I also appreciated that there was an overwhelmingly positive vibe. That’s easy enough to assume would be the case, but large crowds have a way of getting antsy and I experienced none of that. My daughter was comfortable enough that whenever we were near the ECS portion of the parade that she was singing along. Once at the rally, we were able to comfortably find a spot near the back of the crowd and still see what was going on.

It turned out to a particularly fortuitous decision to have the rally at Seattle Center, at least for me, as anyone with young children — or who was carrying them for the bulk of the 1-mile walk — was surely appreciative of the plentiful food and drink options.

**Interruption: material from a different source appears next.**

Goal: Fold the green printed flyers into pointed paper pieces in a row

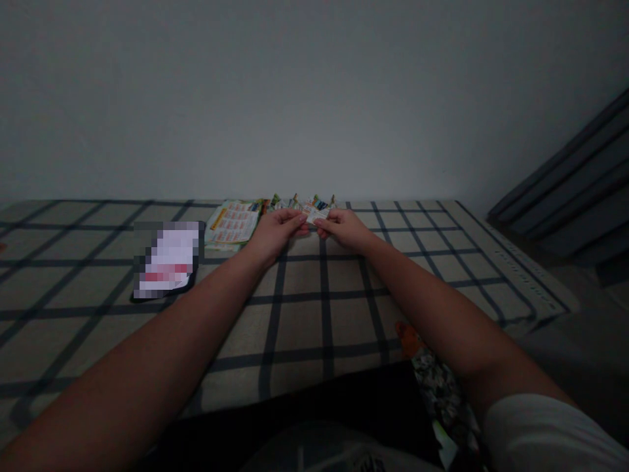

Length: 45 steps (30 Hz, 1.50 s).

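Observation:
Both arms reach forward over a checked cloth (299, 328). Between my hands is a small printed paper (318, 214), pale with coloured print. My left hand (279, 231) pinches its left side with thumb and fingers, and my right hand (345, 228) pinches its right side. Directly behind the hands lie some small colourful pieces (275, 202), partly covered by the fingers; their kind is too small and dim to tell. A printed sheet (233, 223) with rows of red and white boxes lies flat just left of my left hand.
A phone (170, 259) with a lit, blurred screen lies on the cloth at left. Near my right forearm are an orange object (409, 339) and a crumpled, patterned wrapper (437, 387). A pale wall (304, 98) rises behind; a dark curtain (574, 164) hangs at right.

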Tool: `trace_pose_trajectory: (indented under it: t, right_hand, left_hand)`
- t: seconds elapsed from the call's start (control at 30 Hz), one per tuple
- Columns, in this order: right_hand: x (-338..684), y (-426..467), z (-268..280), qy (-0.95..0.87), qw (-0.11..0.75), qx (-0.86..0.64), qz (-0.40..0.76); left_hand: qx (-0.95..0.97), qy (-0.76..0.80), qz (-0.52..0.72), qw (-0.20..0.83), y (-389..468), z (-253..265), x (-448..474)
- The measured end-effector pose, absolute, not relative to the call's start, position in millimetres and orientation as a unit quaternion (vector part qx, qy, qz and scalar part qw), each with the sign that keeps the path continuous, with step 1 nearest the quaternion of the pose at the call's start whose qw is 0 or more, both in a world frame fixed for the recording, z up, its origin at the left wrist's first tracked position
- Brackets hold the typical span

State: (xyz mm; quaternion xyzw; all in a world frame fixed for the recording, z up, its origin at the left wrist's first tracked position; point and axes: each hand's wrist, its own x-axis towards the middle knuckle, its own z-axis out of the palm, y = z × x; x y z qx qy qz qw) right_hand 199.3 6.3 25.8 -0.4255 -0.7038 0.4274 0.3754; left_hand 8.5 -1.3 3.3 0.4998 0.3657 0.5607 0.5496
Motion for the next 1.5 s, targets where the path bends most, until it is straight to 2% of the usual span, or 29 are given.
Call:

I also loved that I was able to hop the Monorail to get back to Westlake where I had arrived via light rail — and it was cool to stand next to Congressman Jim McDermott, who was rocking an Osvaldo Alonso super cyan shirt.

Generally, I thought the entire production went off about as well as you could hope. Aside from the unfortunate accident with the bike officer, there didn’t seem to be any serious problems, and fans looking for a wide range of experiences were able to get something out of this. Even the police presence felt appropriate, clearly there but not at all intimidating. It felt like a truly community-driven celebration, and I am definitely looking forward to doing it again.